Member of the National Council of Switzerland
- Incumbent
- Assumed office 2 December 2019

Member of the Council of State of Vaud
- In office 1 April 2007 – 30 November 2019
- Preceded by: Charles-Louis Rochat
- Succeeded by: Christelle Luisier

Personal details
- Born: 28 June 1960 (age 65) Zürich, Switzerland
- Party: Free Democratic Party (until 2009) FDP.The Liberals (2009-present)
- Children: 2
- Education: University of Lausanne
- Occupation: politician, lawyer

= Jacqueline de Quattro =

Swiss politician

Jacqueline Denise de Quattro (born 28 June 1960) is a Swiss-Italian politician, lawyer, and former judoka. As a member of the FDP.The Liberals, she was elected to the Council of State of Vaud in 2007. In 2019, she was elected to a seat in the National Council of Switzerland.

== Early life and education ==
De Quattro was born on 28 June 1960 in Zürich. She was educated in schools in Zürich until her family moved to Pully in 1971. She graduated from Le Gymnase de La Cité in Lausanne in 1979. In 1983, she graduated from the University of Lausanne with a law degree.

== Career ==
=== Martial arts ===
Passionate about martial arts, de Quattro is a former judoka champion. She coached Swiss judoka Sergei Aschwanden. On 10 June 2020, she was elected to the committee of the Swiss Federation of Judo and Jujitsu.

=== Law ===
De Quattro was an assistant at the University of Lausanne Corporate Law Center from 1986 to 1987. In 1987, she was hired as a court clerk at the juvenile court and later at the cantonal court.

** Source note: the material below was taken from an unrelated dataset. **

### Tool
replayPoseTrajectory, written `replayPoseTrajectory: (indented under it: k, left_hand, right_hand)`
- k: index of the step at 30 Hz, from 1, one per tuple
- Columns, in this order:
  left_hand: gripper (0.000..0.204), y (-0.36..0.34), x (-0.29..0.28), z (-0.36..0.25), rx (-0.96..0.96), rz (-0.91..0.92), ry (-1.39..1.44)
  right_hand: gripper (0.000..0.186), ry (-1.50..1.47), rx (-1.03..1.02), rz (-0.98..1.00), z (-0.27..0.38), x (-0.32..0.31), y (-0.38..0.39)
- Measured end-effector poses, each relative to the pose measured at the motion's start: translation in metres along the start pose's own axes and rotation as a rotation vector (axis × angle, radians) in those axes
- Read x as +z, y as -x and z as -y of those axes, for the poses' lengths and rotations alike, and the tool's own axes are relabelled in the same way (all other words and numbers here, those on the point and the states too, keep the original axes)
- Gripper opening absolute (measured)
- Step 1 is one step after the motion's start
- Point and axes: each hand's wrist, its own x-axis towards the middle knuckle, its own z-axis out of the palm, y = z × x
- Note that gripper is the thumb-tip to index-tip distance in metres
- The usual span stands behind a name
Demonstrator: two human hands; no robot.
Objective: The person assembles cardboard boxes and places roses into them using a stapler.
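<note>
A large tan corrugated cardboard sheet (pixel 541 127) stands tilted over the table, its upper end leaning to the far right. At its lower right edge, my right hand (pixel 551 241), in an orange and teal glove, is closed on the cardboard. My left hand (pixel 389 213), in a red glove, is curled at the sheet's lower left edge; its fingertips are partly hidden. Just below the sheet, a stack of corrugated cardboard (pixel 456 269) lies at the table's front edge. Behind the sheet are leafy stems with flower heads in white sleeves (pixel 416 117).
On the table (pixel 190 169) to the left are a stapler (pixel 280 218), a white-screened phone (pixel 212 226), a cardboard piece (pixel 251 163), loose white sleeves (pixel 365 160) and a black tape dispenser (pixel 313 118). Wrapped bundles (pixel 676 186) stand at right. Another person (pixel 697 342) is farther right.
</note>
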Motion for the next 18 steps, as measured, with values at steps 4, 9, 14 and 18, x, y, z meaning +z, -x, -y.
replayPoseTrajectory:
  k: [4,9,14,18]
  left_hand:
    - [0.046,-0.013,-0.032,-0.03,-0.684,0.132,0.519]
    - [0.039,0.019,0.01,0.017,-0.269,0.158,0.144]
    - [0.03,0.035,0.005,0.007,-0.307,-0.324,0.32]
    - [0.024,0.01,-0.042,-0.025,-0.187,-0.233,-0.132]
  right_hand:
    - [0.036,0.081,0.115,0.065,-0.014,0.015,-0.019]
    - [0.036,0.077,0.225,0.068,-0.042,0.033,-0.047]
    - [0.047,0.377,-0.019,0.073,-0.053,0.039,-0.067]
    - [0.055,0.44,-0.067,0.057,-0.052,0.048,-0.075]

In 1992, after moving to La Tour-de-Peilz with her family, de Quattro was employed by the library of the Federal Supreme Court of Switzerland. In 1993, she was appointed as clerk at the Federal Court in the first and second courts of public law.

De Quattro obtained her lawyer's license in 2000 and founded a law firm with three partners.

=== Politics ===
In 2005, de Quattro was appointed by Fulvio Pelli to rebuild the Free Democratic Party of Switzerland's strategy. She was elected as president of the party's women's commission in 2008, serving until 2010. In 2009, the party merged with the Liberal Party of Switzerland to become FDP.The Liberals.

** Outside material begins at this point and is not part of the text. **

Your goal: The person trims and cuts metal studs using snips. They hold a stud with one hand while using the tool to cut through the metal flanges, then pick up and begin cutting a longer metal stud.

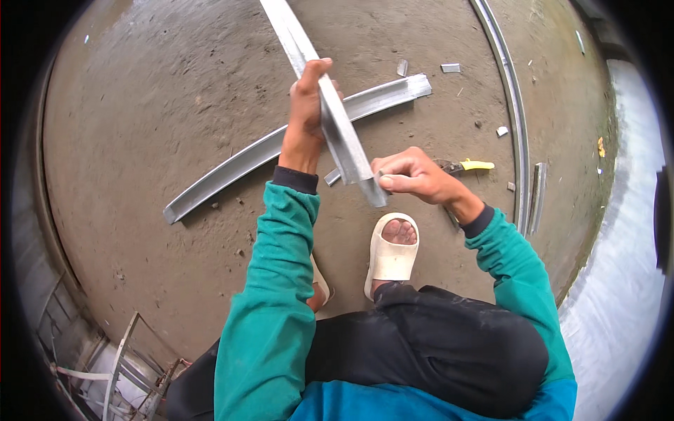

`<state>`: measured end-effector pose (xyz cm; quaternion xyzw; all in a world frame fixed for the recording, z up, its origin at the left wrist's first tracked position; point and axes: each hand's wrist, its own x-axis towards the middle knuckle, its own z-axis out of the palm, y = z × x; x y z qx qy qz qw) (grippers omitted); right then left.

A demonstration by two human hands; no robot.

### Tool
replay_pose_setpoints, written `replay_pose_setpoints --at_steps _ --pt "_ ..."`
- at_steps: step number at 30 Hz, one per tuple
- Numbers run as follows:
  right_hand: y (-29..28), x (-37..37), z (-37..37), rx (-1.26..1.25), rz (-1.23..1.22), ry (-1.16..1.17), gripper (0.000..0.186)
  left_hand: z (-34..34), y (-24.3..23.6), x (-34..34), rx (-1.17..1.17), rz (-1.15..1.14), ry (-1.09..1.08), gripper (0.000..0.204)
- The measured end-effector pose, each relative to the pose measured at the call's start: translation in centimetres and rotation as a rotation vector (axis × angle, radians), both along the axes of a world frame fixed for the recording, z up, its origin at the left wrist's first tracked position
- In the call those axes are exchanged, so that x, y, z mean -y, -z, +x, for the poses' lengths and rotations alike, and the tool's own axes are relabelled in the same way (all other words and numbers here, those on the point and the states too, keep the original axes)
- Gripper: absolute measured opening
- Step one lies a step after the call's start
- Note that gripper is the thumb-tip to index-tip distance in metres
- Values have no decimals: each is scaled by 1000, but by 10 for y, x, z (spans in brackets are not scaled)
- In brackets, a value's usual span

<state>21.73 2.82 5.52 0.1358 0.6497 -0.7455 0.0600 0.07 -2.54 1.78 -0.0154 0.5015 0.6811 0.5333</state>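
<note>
I hold a long silver metal channel (291,28) at a slant in my left hand (309,105), fingers closed round it. My right hand (418,179) pinches the cut lower end of that channel, where a tab of metal sticks out. Another channel (232,168) lies crosswise on the grey floor underneath, with a short strip (331,177) beside the raised piece. Behind my right hand lie snips with yellow handles (477,165), partly hidden by it.
Long channels (516,119) and a shorter length (538,200) lie at the right, with several small offcuts (450,68) scattered about. My sandalled foot (393,263) is below my hands. A metal frame (119,351) stands at lower left, and a pale strip (611,210) edges the right.
</note>
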Motion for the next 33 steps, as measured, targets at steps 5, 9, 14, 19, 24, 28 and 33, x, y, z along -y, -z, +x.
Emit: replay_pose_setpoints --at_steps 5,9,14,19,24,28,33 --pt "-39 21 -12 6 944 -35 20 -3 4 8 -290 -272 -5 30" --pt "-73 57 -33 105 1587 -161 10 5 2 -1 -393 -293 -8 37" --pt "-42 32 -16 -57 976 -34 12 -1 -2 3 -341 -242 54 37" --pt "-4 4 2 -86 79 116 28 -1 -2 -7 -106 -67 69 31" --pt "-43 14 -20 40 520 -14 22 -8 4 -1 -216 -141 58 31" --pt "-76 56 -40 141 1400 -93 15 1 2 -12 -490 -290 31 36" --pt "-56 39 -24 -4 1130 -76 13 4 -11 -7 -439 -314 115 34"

De Quattro was elected to the municipal council of La Tour-de-Peilz in 2006, and headed the Security and Culture dicastery.

In 2007, she was elected to the Council of State of Vaud and was appointed the head of the Department of Security and Environment. In 2014, she headed the Department of Territory and Environment. In 2018, her department organized the first Climate Conference of Vaud.

She resigned from the council in 2019 to run for a seat in the National Council during the 2019 Swiss federal election. De Quattro won her election and officially took office on 2 December 2019. She is a member of the councils' Security Policy Commission. She was considered as a candidate for her party to succeed Olivier Français in the Swiss Council of States in 2022, but the party chose Pascal Broulis.

== Personal life ==
De Quatrro is a dual citizen of Switzerland and Italy. She speaks German, Italian, and French. She is divorced and has two daughters. She lives in Clarens.